Светлый фон

Конни не питала к танцующей внизу толпе особых симпатий, так как одной из главных причин, приведших эту толпу сюда, было отнюдь не желание следовать здравому смыслу и существующим в стране законам. Но, какими бы незаконопослушными, сметающими все добродетели со своего пути и запутавшимися в самих себе они ни были, в первую очередь они были людьми, и ее бесили бездушие и безразличие, с какими Тик-так, как дредноут, проходил сквозь них, совершенно не думая о последствиях того, что с ними произойдет, когда мир снова тронется в свой прерванный путь.

Она скосила глаза на стоявшего рядом Гарри и прочла в его лице и взгляде те же ужас и гнев, которые обуревали и ее. Зубы его были так плотно сжаты, что на челюстях четко проступили огромные желваки. Но они ничего не могли сделать, чтобы остановить то зло, которое совершалось внизу. От пуль не было никакого проку, а помышлять о том, что Тик-так прислушается к их мольбам, даже самым глубоко прочувствованным и ярким, было безумием.

Кроме того, стоит им раскрыть рот и подать голос, как они тотчас обнаружат себя. Бродяга-голем еще ни разу не взглянул в их сторону, и пока у них не было причин сомневаться, что Тик-так использует суперчувства, чтобы их найти, или что ему уже точно известно, где именно в помещении склада они затаились.

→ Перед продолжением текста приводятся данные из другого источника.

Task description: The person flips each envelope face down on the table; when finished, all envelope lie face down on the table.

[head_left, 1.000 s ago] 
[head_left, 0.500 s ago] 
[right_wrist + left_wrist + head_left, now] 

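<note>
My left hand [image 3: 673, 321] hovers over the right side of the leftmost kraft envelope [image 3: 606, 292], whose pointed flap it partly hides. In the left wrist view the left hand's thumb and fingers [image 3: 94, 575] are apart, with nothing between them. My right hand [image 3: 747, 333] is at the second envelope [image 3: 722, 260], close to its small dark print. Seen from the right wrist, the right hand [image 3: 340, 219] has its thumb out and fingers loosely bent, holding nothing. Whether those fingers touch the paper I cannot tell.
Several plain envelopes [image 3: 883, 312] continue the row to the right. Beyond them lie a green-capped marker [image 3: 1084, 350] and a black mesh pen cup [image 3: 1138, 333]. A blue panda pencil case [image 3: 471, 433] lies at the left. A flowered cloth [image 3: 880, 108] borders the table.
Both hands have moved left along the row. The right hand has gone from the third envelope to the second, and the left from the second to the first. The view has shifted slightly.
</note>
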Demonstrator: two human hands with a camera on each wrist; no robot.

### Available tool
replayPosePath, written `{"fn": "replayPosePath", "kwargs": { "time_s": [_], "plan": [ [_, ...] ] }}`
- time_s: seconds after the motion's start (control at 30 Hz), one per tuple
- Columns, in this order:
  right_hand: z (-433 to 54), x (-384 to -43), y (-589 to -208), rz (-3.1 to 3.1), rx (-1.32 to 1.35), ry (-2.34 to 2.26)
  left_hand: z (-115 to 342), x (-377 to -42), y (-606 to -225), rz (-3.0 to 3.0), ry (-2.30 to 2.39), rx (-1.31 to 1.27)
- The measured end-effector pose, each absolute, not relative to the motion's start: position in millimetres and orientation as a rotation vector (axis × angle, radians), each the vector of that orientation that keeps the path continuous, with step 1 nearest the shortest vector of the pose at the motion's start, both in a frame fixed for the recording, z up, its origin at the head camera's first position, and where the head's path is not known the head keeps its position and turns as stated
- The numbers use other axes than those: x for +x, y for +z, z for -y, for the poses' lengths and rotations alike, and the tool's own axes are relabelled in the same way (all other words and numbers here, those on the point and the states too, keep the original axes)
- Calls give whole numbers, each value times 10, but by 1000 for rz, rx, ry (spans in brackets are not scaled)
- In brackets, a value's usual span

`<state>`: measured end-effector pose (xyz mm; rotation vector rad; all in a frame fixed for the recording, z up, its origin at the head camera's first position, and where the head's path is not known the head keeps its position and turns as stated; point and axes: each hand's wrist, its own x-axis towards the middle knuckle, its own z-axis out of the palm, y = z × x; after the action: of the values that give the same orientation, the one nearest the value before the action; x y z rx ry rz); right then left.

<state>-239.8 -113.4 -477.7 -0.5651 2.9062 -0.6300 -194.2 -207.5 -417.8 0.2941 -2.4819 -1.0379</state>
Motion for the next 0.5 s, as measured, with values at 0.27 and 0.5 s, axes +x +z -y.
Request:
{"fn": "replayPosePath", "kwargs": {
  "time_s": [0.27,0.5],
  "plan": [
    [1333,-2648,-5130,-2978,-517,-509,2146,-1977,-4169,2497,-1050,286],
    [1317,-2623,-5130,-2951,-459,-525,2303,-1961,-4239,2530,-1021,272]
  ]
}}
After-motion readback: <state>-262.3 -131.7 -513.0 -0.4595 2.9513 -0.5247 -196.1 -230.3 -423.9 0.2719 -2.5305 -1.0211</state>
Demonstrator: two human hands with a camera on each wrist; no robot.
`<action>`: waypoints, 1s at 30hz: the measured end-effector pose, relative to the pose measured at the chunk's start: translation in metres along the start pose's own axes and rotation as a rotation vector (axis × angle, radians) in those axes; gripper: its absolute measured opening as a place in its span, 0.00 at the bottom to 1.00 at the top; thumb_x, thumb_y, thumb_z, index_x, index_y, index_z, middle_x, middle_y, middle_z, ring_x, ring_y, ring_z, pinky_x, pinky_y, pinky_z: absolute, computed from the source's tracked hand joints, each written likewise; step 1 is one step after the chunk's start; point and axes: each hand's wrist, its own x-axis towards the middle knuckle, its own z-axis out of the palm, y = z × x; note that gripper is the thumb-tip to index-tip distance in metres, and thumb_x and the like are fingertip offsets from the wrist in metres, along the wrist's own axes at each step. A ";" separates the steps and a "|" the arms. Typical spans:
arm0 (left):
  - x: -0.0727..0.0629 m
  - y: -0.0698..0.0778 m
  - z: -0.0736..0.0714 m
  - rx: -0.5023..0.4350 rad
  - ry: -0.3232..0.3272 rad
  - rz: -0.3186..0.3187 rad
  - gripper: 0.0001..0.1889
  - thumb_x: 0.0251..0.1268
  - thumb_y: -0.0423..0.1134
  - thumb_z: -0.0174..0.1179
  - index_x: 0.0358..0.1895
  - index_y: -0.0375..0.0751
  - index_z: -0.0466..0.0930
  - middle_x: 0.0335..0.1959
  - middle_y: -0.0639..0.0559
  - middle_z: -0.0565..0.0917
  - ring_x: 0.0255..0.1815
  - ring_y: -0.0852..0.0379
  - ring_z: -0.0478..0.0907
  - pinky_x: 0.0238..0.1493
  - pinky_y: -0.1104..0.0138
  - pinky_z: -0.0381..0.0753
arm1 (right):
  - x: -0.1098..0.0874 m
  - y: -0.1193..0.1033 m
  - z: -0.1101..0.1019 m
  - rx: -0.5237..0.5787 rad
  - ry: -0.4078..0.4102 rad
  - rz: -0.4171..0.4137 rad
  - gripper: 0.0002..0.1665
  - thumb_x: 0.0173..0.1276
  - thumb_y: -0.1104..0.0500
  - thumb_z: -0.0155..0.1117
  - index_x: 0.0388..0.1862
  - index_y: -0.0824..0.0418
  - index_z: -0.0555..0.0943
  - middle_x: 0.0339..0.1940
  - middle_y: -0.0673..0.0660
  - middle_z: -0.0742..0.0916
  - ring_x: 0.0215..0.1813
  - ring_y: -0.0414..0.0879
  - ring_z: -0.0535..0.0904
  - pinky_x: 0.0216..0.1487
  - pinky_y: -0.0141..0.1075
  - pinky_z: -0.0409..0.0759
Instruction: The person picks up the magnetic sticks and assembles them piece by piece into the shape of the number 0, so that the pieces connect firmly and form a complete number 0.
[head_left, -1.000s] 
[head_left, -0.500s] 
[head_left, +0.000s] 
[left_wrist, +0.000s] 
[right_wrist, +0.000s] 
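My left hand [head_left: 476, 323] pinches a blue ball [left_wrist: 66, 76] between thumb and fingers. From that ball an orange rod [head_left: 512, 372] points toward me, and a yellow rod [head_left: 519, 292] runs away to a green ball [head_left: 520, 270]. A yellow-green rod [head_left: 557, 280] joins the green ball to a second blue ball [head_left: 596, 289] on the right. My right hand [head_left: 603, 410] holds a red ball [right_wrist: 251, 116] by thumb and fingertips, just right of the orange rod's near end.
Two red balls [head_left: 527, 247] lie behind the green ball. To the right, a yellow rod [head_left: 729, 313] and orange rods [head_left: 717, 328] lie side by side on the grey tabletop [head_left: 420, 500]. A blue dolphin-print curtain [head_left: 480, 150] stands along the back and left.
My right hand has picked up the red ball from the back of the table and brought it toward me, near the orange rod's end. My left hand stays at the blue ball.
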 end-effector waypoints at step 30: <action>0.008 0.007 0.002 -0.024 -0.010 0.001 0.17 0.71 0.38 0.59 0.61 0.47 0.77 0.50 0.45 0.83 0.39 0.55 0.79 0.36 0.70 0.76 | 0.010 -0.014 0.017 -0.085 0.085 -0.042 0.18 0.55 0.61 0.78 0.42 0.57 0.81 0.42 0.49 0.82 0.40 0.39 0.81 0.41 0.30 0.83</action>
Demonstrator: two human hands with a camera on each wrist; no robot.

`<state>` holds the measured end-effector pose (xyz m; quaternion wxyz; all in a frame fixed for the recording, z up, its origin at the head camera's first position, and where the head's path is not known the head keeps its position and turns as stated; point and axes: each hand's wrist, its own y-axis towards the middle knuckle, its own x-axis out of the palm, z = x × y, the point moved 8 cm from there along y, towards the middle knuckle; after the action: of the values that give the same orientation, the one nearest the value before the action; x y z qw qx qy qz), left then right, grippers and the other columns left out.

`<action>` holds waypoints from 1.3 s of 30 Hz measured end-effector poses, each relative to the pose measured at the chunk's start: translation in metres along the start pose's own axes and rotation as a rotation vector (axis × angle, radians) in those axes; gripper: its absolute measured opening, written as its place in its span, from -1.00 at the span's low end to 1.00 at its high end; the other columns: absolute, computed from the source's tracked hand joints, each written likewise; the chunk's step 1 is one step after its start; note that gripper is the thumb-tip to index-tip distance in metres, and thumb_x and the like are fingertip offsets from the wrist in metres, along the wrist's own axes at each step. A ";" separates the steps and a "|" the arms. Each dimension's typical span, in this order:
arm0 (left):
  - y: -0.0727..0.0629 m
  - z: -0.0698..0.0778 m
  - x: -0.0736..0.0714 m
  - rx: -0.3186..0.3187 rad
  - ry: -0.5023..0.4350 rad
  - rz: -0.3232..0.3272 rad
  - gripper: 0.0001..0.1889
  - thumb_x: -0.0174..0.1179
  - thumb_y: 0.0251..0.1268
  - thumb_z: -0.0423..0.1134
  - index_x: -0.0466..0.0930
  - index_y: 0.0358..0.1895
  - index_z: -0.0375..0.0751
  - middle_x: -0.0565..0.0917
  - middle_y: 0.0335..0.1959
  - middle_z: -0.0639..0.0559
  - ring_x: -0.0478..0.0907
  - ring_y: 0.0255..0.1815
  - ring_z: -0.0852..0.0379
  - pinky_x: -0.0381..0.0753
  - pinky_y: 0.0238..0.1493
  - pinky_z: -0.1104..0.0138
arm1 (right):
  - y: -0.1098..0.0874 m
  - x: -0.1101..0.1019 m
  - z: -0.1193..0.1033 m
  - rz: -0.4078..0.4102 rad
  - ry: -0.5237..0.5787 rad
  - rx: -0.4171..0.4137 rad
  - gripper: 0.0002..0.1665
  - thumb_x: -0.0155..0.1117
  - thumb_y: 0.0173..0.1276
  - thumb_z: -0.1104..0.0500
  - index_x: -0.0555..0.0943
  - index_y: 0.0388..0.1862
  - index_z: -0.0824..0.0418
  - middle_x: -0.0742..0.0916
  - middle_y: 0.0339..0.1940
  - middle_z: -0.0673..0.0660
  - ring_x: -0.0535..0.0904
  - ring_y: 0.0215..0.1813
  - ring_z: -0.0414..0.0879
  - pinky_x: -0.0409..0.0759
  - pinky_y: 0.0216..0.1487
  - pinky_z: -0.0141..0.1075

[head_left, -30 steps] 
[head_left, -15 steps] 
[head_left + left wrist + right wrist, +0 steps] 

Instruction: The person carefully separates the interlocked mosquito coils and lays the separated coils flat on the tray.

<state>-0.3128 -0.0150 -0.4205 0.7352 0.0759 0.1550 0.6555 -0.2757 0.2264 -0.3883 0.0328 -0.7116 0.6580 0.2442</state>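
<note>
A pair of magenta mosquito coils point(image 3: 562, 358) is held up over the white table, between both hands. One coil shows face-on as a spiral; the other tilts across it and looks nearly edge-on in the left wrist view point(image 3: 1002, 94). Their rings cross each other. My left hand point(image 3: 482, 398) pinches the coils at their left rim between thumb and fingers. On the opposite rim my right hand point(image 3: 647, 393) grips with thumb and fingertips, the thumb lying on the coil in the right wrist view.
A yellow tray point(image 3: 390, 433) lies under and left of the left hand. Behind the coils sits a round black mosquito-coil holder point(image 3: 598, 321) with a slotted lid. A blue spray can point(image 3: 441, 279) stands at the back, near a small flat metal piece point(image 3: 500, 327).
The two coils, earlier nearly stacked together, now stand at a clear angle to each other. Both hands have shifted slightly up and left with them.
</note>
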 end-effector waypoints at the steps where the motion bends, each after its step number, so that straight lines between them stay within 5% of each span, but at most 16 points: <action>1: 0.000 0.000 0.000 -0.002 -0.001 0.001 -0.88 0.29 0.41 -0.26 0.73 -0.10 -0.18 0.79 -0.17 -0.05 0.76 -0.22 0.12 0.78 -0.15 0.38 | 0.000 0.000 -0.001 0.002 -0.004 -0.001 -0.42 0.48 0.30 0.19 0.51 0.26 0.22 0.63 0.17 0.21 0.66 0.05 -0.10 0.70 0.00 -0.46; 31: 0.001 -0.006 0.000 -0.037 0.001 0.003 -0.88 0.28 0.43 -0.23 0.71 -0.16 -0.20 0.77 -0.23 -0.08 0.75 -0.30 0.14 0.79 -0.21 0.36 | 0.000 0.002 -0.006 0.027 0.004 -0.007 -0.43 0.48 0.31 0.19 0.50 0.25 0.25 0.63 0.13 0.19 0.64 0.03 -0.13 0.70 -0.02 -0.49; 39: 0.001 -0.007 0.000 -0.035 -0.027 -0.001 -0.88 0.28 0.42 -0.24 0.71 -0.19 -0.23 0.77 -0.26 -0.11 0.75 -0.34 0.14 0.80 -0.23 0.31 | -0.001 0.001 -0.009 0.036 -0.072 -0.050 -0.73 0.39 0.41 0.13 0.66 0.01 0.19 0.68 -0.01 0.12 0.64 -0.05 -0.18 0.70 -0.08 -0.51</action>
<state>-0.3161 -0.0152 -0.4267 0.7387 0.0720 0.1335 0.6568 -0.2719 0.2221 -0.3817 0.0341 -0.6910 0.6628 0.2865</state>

Затем Тик-так совершил столь вопиющий и жестокий акт насилия, после которого им стало совершенно ясно, что он намеренно желает спровоцировать всеобщее столпотворение, долженствующее неминуемо повлечь за собой большую кровь. Началось с того, что он неожиданно застыл перед девушкой лет двадцати с волосами цвета воронова крыла, тонкие руки которой высоко взметнулись над головой в одном из тех экзальтированных жестов, призванных выразить высшее проявление радости, возникающей у танцующего человека не под воздействием наркотиков, а самопроизвольно, от ритма движения и примитивной, бьющей по нервам музыки. Постоял немного, глядя на нее сверху вниз, словно восторгаясь ее красотой. Затем обеими исполинскими своими ручищами ухватился за ее руку и, крутанув, вырвал ее из плечевого сустава. Низко и смачно хохотнул, небрежно отшвыривая руку назад, за спину, где она повисла в воздухе в промежутке между двумя другими танцующими. Ужасное увечье было совершенно бескровным, словно руку вырвали не у живого человека, а у манекена, но крови, естественно, сейчас не могло быть и речи, но она потоком хлынет, едва вновь будет запущено остановленное время. Тогда весь ужас этого злодеяния и его кровавые последствия окажутся более чем очевидными.